Work instruction => Repeat the listing in full, preserving every character.

The data =>
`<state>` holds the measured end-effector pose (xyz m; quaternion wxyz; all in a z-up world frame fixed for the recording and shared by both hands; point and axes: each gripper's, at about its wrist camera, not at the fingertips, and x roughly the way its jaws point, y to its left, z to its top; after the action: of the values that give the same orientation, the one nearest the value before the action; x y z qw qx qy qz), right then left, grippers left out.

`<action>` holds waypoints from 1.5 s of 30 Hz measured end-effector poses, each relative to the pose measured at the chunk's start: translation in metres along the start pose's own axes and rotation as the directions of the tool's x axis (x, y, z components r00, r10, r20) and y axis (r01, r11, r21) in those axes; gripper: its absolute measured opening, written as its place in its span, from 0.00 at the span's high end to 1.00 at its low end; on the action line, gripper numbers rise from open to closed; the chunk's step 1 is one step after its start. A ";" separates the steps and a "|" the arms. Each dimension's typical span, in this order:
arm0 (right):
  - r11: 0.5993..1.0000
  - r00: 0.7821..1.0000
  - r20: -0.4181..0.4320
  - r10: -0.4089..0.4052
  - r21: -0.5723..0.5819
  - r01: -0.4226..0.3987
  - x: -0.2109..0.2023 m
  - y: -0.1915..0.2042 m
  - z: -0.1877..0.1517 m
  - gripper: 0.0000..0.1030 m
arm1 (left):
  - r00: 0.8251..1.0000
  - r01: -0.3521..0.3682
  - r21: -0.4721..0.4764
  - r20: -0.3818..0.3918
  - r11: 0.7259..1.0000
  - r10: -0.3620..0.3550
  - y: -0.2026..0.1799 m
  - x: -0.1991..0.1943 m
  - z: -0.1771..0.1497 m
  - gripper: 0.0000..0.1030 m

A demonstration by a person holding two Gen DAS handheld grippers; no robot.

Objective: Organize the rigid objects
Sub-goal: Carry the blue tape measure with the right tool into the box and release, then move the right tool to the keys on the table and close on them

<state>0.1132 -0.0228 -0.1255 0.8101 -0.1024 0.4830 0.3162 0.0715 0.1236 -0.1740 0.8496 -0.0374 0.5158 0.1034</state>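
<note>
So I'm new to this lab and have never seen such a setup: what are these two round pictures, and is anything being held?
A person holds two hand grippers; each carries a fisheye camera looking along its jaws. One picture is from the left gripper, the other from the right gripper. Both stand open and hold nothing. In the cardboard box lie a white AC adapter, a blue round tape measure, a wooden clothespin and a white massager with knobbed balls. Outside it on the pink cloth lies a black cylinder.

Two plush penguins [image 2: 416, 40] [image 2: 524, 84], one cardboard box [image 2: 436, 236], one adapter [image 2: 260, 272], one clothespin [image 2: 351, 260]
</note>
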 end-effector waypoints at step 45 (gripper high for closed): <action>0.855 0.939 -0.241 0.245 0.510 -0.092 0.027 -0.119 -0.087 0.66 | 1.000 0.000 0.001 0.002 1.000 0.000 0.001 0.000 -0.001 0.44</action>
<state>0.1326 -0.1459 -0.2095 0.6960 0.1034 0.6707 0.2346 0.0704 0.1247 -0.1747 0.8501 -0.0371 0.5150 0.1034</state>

Answer box =>
`<state>` holds the measured end-effector pose (xyz m; quaternion wxyz; all in a z-up world frame fixed for the recording and shared by both hands; point and axes: each gripper's, at about its wrist camera, not at the fingertips, and x roughly the way its jaws point, y to its left, z to its top; after the action: of the values that give the same orientation, the one nearest the value before the action; x y z qw qx qy qz), right then left, grippers left out.

`<action>` holds waypoints from 1.5 s of 30 Hz measured end-effector poses, each relative to the pose measured at the chunk's start: translation in metres along the start pose's own axes and rotation as the directions of the tool's x axis (x, y, z components r00, r10, r20) and y axis (r01, r11, r21) in those axes; gripper: its absolute measured opening, written as its place in its span, from 0.00 at the span's high end to 1.00 at its low end; on the action line, gripper numbers rise from open to closed; the chunk's step 1 is one step after its start. A ";" separates the steps and a "|" the arms. Each dimension's typical span, in this order:
arm0 (right):
  - r11: 0.5993..1.0000
  - r00: 0.7821..1.0000
  - r20: -0.4181..0.4320
  - r10: -0.4089..0.4052
  - r21: -0.5723..0.5819
  - r01: -0.4226..0.3987
  - x: -0.2109..0.2023 m
  - y: -0.1915..0.2042 m
  - z: -0.1877..0.1517 m
  - gripper: 0.0000..0.1030 m
arm1 (left):
  - r00: 0.8251..1.0000
  - r01: -0.3521..0.3682
  - r21: -0.4721..0.4764
  - r20: -0.3818..0.3918
  - r11: 0.7259..1.0000
  - r10: -0.3620..0.3550
  - y: -0.2026..0.1799 m
  - x: -0.1991..0.1943 m
  - z: -0.1771..0.1497 m
  - gripper: 0.0000..0.1030 m

A demonstration by a person holding two Gen DAS handheld grippers; no robot.

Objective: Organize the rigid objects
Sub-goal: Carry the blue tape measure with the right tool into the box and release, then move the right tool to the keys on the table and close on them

<state>0.1132 -0.0228 -0.1255 0.8101 -0.1024 0.4830 0.3162 0.0715 0.1236 -0.1740 0.8496 -0.0374 0.5158 0.1034</state>
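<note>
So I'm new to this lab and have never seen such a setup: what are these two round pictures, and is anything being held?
A person holds two hand grippers; each carries a fisheye camera looking along its jaws. One picture is from the left gripper, the other from the right gripper. Both stand open and hold nothing. In the cardboard box lie a white AC adapter, a blue round tape measure, a wooden clothespin and a white massager with knobbed balls. Outside it on the pink cloth lies a black cylinder.

Two plush penguins [image 2: 416, 40] [image 2: 524, 84], one cardboard box [image 2: 436, 236], one adapter [image 2: 260, 272], one clothespin [image 2: 351, 260]
</note>
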 end-effector waypoints at step 45 (gripper high for closed): <action>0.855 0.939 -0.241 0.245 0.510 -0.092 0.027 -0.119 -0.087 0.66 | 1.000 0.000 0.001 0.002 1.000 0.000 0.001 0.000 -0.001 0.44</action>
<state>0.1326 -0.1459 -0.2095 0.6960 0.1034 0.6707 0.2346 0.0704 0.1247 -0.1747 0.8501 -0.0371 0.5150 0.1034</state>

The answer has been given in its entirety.